It might be tricky if application does not support startup/shutdown procedure.
That's why I would expect application to provide a script to start/stop it.
I expect application to be tested on a system it is to be running on,
so developing a stop/start script is not a big deal comparing to the
whole test procedure.

> PID; "daemonizing" means close stdin/stdout/stderr, then
> if (fork()) exit(0);
> or some such thing (in other words, create a new process and exit the
> old one), so you do not have a fixed PID.
>
> On Linux, BSD, and older UNIX versions, this can be done thus:
> daemon(0,0);
>


How this can be done in java? ;)

Detaching from terminal, binding to reserved ports, dropping privileges, etc.

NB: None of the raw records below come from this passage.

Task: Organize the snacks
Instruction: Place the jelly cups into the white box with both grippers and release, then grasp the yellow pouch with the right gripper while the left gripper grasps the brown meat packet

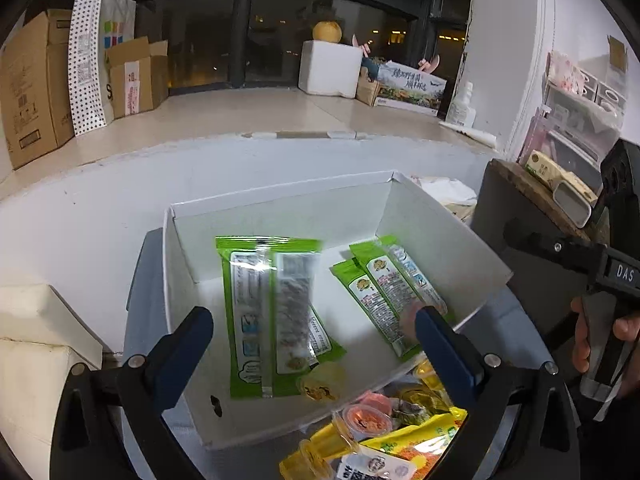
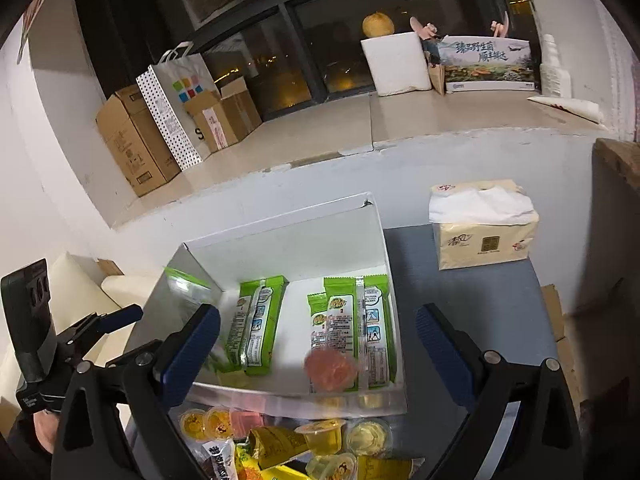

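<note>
Here both the left gripper [image 1: 314, 330] and right gripper [image 2: 318, 330] stand released, empty, above the white cardboard box [image 2: 280, 248] holding green snack packets [image 2: 258, 324] on a grey table [image 2: 472, 292]; beyond the jaws, a beige window ledge [image 2: 400, 120].

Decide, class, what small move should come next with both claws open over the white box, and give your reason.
Probably lower the right claw to the loose snacks in front of the box and take a jelly cup. Both claws stand open and hold nothing; green packets and a pink cup already lie in the box, while cups and packets are still outside it.
</note>
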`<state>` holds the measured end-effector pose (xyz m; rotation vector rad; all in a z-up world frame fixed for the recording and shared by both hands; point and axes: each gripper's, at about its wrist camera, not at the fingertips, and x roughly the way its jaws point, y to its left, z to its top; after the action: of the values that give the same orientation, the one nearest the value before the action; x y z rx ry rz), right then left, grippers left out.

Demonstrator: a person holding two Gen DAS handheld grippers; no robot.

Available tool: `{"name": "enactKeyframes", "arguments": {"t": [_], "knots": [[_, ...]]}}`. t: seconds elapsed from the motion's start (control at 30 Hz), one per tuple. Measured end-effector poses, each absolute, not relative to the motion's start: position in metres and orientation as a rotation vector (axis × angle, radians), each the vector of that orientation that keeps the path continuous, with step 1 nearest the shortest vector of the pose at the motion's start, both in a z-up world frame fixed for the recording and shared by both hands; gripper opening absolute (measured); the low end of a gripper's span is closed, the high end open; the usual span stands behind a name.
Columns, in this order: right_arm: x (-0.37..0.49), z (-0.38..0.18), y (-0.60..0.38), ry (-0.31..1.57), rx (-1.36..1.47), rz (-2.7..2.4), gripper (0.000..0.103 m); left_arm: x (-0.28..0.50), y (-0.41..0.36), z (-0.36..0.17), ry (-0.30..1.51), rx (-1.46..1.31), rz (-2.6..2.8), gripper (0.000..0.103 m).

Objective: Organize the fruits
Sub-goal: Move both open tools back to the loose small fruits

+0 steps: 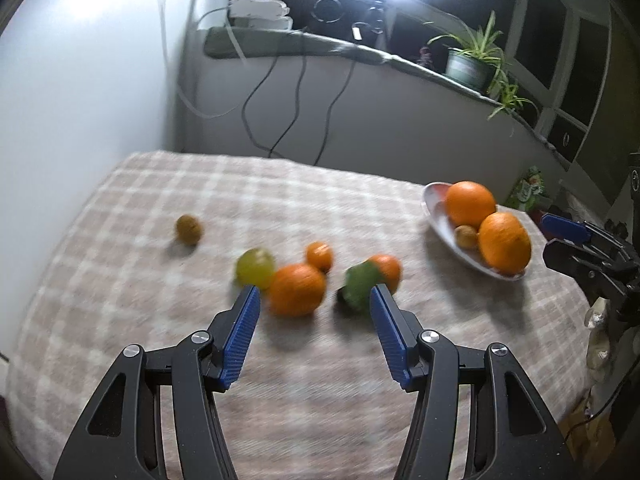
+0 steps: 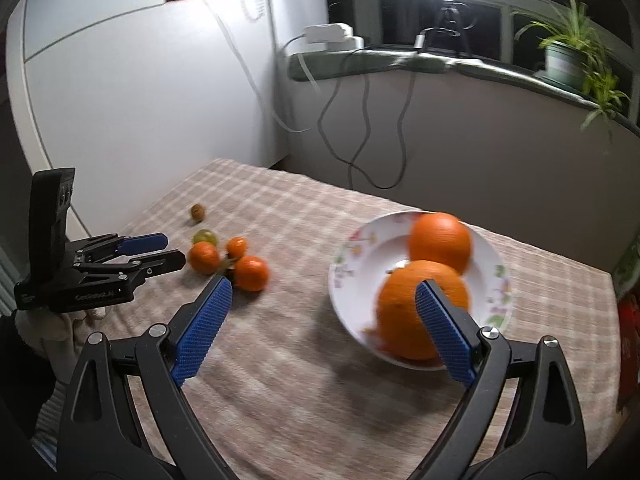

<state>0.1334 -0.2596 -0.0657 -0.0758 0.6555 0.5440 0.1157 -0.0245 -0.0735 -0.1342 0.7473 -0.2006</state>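
Observation:
A white floral plate (image 1: 436,216) (image 2: 360,256) at the table's right holds two big oranges (image 1: 470,204) (image 2: 440,240) and a small brown fruit (image 1: 466,236). Loose on the checked cloth lie an orange (image 1: 296,290), two small mandarins (image 1: 320,256), a green fruit (image 1: 362,286), a yellow-green fruit (image 1: 256,266) and a brown kiwi (image 1: 189,229) (image 2: 197,212). My left gripper (image 1: 316,300) is open and empty, just short of the loose orange. My right gripper (image 2: 324,292) is open and empty, near the plate's front-left edge.
The table (image 1: 120,240) stands against a white wall (image 1: 80,100) on the left. Behind it a sill (image 1: 360,52) carries cables, a power strip, a ring light and a potted plant (image 1: 472,60). The table's right edge drops off past the plate.

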Motion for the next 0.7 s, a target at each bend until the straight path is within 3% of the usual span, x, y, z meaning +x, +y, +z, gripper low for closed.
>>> {"name": "enactKeyframes", "arguments": {"t": [0.3,0.5,0.7], "knots": [[0.137,-0.085,-0.214,0.68,-0.097,0.622,0.095,0.119,-0.011,-0.088,0.778,-0.18,-0.212,0.042],[0.143,-0.096,-0.194,0.7,-0.115,0.645,0.095,0.127,-0.009,-0.093,0.79,-0.211,-0.225,0.042],[0.155,-0.105,-0.184,0.736,-0.11,0.648,0.087,0.133,-0.004,-0.096,0.802,-0.25,-0.221,0.042]]}}
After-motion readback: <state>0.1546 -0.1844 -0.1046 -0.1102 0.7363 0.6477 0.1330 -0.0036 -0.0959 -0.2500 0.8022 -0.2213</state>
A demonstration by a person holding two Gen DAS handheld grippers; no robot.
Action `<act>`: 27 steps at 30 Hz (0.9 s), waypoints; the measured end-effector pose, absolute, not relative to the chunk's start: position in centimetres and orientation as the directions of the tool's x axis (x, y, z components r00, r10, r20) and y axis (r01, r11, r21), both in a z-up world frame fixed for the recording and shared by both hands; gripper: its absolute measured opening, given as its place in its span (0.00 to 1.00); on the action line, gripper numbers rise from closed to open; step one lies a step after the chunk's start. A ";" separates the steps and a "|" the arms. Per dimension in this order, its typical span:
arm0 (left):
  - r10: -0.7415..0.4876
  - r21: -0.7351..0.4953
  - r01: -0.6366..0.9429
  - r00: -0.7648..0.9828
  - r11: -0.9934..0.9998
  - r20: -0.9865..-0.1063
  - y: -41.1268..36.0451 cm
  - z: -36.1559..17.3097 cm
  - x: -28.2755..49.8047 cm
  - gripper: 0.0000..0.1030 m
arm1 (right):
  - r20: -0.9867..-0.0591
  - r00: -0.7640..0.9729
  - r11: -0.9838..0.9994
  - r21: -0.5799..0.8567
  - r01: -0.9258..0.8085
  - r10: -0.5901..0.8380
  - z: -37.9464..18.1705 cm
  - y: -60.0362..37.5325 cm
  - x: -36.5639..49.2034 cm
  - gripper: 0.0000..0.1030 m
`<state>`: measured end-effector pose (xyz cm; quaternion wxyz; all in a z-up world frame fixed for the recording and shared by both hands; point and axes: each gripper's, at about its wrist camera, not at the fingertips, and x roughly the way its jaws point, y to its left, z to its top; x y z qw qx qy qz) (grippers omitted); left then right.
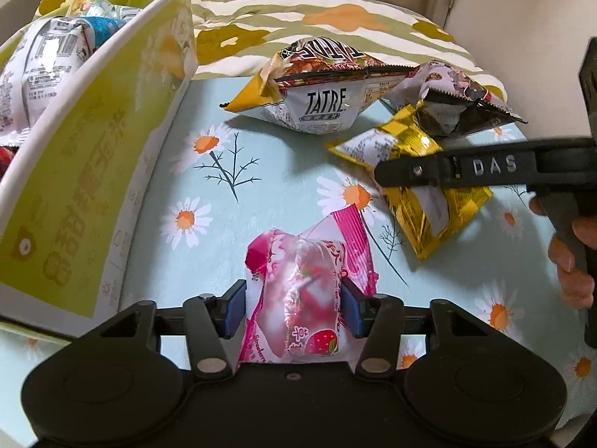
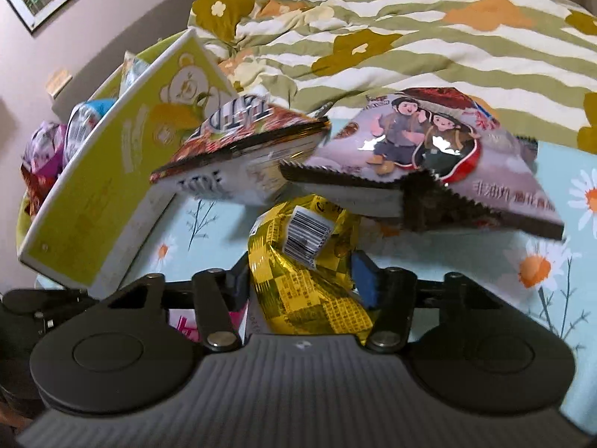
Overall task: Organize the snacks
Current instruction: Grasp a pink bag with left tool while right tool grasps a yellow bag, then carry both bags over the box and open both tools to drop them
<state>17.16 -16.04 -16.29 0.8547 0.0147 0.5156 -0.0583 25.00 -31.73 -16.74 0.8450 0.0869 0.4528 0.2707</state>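
My left gripper point(image 1: 293, 308) is shut on a pink strawberry snack packet point(image 1: 298, 291), held just above the daisy-print cloth. My right gripper point(image 2: 302, 280) is shut on a gold checkered snack packet point(image 2: 309, 261); that packet also shows in the left wrist view point(image 1: 429, 220), with the right gripper's finger point(image 1: 447, 168) across it. A TATRE packet point(image 1: 317, 86) and a lilac cartoon packet point(image 1: 455, 93) lie beyond. The green-and-white box point(image 1: 93, 149) at left holds several packets point(image 1: 41, 67).
The box point(image 2: 112, 201) stands left of the right gripper, the TATRE packet point(image 2: 242, 156) and the lilac packet point(image 2: 429, 149) just ahead of it. A striped floral quilt point(image 2: 373, 37) lies behind. A cream wall point(image 1: 522, 18) edges the right.
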 end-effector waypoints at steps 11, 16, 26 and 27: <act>-0.122 -0.085 0.094 0.531 0.992 -0.838 -14.9 -12.5 14.6 0.44 | -0.702 0.467 0.839 0.387 -0.383 0.537 -13.7 -31.4 20.7 0.50; -0.143 -0.115 0.085 0.603 0.990 -0.785 -13.9 -8.5 12.9 0.44 | -0.664 0.512 0.835 0.374 -0.405 0.545 -10.3 -31.0 18.8 0.50; -0.074 -0.116 0.006 0.809 0.993 -0.583 -8.1 2.1 10.0 0.44 | -0.532 0.595 0.798 0.362 -0.483 0.602 -1.4 -28.5 17.2 0.50; -0.063 -0.114 -0.003 0.819 0.993 -0.570 -7.1 2.9 10.0 0.44 | -0.518 0.600 0.791 0.364 -0.491 0.610 -0.5 -27.8 17.2 0.50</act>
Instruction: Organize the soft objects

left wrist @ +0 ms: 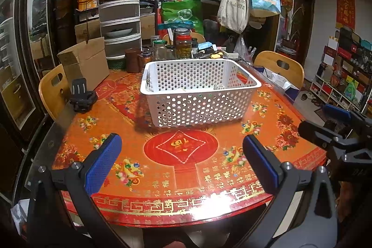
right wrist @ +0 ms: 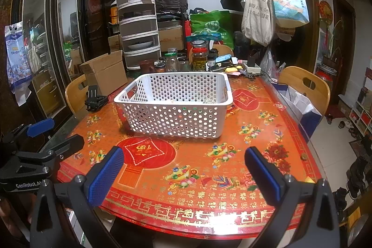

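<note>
The white perforated basket (left wrist: 200, 94) stands upright on the red and orange patterned table (left wrist: 186, 173), and it is my landmark. Inside it, low against its right wall, a small pale rounded thing (left wrist: 218, 87) shows over the rim; what it is I cannot tell. My left gripper (left wrist: 182, 163) hangs over the table edge on the near side of the basket, well apart from it, its blue pads (left wrist: 102, 162) spread wide with nothing between them. My right gripper (right wrist: 184, 172) hangs likewise near of the basket, jaws wide apart and empty. Left of the basket a black clamp-like stand (left wrist: 81, 97) sits on the table, and beyond that an open cardboard box (left wrist: 86, 62). Behind the basket stand glass jars (left wrist: 182, 44) and a stacked white food cover rack (left wrist: 119, 13). Wooden chairs (left wrist: 281, 66) flank the table right and left of the basket
</note>
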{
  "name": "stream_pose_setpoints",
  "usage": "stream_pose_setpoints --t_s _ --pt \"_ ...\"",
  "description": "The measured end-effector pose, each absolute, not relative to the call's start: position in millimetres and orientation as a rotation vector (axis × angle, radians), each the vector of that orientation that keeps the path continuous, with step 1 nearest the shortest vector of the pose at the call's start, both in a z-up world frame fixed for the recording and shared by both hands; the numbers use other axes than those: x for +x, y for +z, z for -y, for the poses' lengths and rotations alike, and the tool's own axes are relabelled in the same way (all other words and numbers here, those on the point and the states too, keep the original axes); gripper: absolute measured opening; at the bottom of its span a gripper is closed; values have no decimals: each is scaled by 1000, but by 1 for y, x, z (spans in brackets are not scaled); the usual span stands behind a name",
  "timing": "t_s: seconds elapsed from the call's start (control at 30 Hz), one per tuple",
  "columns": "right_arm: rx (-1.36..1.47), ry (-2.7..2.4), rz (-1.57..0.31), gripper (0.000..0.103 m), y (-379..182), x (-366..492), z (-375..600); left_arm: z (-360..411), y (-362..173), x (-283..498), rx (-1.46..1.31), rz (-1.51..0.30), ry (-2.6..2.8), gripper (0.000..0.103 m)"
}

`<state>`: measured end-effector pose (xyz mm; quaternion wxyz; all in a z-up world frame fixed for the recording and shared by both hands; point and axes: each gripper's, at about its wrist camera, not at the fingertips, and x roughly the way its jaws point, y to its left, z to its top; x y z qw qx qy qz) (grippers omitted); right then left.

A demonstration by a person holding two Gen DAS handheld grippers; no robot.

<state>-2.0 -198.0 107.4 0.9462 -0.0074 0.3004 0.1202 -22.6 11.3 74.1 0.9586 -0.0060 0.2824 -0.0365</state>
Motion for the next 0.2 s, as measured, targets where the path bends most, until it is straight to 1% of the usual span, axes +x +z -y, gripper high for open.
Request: stream_pose_setpoints --t_s 0.2 --pt "-18 246 -613 103 107 -3 200 -11 76 -24 -3 -563 -80 103"
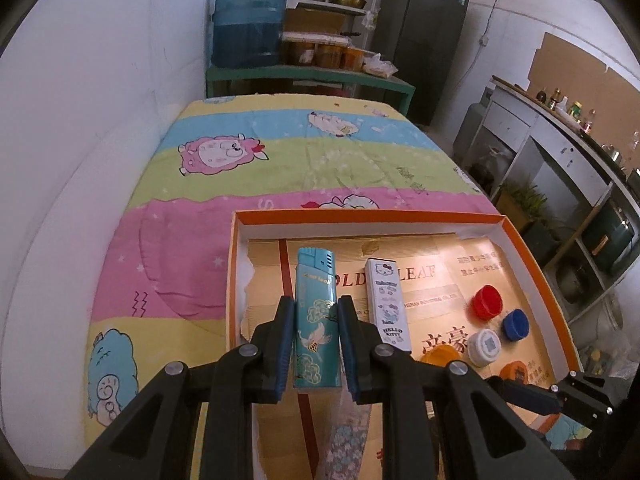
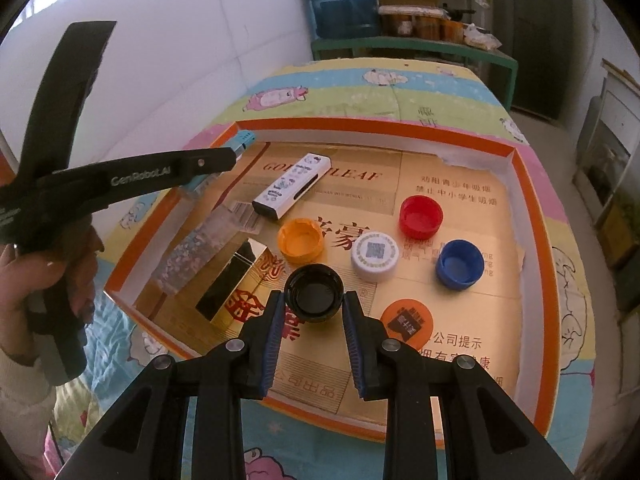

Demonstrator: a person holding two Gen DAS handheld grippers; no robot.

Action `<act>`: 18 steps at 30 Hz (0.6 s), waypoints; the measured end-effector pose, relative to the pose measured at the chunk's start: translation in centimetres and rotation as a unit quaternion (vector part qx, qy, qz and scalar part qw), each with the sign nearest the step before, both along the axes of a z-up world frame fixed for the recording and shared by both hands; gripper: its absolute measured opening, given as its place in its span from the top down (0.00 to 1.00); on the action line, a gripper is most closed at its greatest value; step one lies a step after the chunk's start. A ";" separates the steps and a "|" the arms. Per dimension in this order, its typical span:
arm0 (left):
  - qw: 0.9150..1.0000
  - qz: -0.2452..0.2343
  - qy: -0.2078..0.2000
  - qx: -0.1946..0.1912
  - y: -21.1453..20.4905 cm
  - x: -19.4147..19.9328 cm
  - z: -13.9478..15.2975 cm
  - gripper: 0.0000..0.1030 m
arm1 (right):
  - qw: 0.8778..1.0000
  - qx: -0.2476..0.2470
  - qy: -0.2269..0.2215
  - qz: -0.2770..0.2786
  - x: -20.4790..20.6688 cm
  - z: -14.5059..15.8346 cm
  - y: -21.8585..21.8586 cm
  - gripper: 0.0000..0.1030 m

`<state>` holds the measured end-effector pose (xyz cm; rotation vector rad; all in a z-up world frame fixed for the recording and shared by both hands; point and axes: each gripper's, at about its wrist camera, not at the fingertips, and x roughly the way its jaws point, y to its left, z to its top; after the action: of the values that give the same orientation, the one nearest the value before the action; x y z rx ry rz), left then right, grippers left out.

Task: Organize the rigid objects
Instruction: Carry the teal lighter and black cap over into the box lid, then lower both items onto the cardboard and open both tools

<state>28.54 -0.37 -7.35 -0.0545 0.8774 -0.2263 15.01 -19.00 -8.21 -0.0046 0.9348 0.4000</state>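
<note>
My left gripper (image 1: 315, 312) is shut on a teal lighter (image 1: 316, 316) and holds it over the left side of the orange-rimmed box (image 1: 360, 214). A white Hello Kitty lighter (image 1: 387, 304) lies just right of it. My right gripper (image 2: 314, 300) is shut on a black bottle cap (image 2: 314, 291), open side up, above the box floor. In the right wrist view the box (image 2: 372, 126) holds red (image 2: 421, 216), blue (image 2: 459, 264), white (image 2: 374, 254) and orange (image 2: 301, 240) caps, an orange disc (image 2: 407, 322), the white lighter (image 2: 291, 191), a gold lighter (image 2: 236, 284) and a floral lighter (image 2: 188, 256).
The box sits on a bed with a striped cartoon-sheep cover (image 1: 224, 152). A wall runs along the left. A green bench with a blue water jug (image 1: 250, 20) stands beyond the bed. Shelves and a counter (image 1: 568, 168) stand on the right.
</note>
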 end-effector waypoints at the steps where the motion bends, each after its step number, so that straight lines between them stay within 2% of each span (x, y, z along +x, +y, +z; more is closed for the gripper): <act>1: 1.000 0.000 0.001 0.000 0.0 0.2 -0.1 0.78 | 1.000 0.000 0.001 0.001 0.0 -0.1 0.0 0.71; 18: 0.999 -0.002 0.030 0.012 -0.7 2.5 -1.5 0.78 | 1.000 -0.012 0.012 0.008 0.5 -0.7 0.4 0.71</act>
<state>30.99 -1.02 -8.85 -0.0372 0.9393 -0.2176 15.49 -18.59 -8.93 -0.0291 0.9630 0.4051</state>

>> Another s6 limitation - finish script must end in 3 seconds. or will be killed.
>> Nice for desktop, not a server.
>
> sysvinit /etc/init.d/sendsigs actually only allows 1 second.
>


I see it is skipping some processes (which have their own upstart
scripts, and others which are recorded in special file not to be
killed by sendsigs). So it (sendsigs) is for all the rest of processes
which do not care about how they should be stopped. Not for that which
provide its own start/stop scripts.
In case of s6 it is the limit for the finish script for particular application.

(...)
>
> My understanding is that s6 and some of the equivalent packages, such
> as daemontools, are fairly portable.
>
> They are generally not used as a way to offload daemonizing, but as a
> way to ensure that a service stays started. If you don't need that,
> you don't need them.
>


s6 advertises itself as init replacement.
I'm not using s6 or daemontools. I do not need them. Just learned
about them and I'm bit surprised thy tend to replace init instead of
being a good helpers for those who need them.

IMHO they came into existence cause more and more applications were
missing "deamon" part, to make sysadmin/programmer life easier. s6 doe
not support those which daemonize on its own, anyway :)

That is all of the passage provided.